(Source records)

____________________

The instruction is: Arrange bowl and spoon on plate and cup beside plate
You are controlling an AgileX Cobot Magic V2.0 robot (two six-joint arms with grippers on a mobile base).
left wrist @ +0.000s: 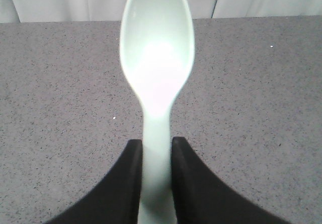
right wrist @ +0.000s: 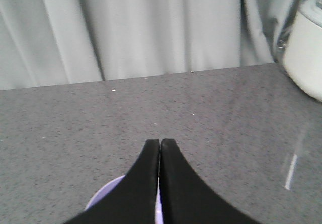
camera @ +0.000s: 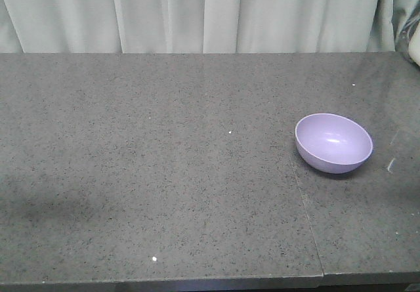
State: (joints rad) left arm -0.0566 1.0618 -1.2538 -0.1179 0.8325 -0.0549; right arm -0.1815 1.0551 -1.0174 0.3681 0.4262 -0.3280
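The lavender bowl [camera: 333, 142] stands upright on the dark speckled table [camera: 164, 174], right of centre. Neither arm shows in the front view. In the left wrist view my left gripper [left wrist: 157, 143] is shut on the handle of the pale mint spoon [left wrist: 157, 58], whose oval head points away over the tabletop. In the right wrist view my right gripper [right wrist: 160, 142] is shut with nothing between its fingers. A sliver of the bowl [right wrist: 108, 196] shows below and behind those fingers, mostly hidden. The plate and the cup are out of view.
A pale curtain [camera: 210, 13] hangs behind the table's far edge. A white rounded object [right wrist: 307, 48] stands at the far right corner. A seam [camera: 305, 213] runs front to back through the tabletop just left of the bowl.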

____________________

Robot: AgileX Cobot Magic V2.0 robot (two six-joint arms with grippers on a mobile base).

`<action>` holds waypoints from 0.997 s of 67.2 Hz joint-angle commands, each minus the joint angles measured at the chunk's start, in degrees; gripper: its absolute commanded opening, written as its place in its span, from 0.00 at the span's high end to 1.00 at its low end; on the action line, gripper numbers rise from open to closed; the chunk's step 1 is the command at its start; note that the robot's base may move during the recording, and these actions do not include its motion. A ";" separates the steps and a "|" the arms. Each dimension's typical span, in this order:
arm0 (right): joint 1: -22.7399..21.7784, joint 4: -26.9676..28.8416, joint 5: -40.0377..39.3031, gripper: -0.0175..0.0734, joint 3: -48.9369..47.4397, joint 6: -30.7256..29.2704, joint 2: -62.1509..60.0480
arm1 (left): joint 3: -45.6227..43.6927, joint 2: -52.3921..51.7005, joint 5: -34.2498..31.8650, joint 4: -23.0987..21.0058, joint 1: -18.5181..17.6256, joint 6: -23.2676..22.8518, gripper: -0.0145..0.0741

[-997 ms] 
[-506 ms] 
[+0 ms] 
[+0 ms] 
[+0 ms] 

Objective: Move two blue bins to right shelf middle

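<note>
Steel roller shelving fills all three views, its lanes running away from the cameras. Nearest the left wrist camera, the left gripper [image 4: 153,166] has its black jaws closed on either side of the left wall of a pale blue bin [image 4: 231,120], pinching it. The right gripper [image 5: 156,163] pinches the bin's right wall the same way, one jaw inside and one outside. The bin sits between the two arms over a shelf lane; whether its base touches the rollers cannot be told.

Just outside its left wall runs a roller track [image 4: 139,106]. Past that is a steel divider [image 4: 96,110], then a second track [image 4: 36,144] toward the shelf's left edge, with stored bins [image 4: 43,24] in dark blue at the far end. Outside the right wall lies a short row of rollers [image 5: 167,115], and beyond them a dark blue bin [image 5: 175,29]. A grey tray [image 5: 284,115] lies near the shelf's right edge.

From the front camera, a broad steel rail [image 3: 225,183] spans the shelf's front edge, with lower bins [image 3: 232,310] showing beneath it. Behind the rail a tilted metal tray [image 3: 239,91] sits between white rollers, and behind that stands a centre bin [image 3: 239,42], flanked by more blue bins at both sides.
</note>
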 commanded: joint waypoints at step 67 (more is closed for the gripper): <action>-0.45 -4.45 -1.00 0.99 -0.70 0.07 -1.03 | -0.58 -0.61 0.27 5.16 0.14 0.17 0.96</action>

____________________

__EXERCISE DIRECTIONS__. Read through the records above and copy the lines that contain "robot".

__YOUR RESPONSE__.
You are controlling an AgileX Cobot Magic V2.0 robot (two six-joint arms with grippers on a mobile base).
Robot: AgileX Cobot Magic V2.0 robot (two six-joint arms with grippers on a mobile base).
`<action>` holds waypoints from 0.997 s of 67.2 Hz joint-angle commands, each minus the joint angles measured at the chunk's start, in degrees; gripper: its absolute commanded opening, written as its place in its span, from 0.00 at the span's high end to 1.00 at its low end; on the action line, gripper numbers rise from open to closed; the chunk's step 1 is the command at its start; note that the robot's base may move during the recording, and these actions do not include its motion. A ";" separates the steps and a "|" the arms. Each dimension's typical span, in this order:

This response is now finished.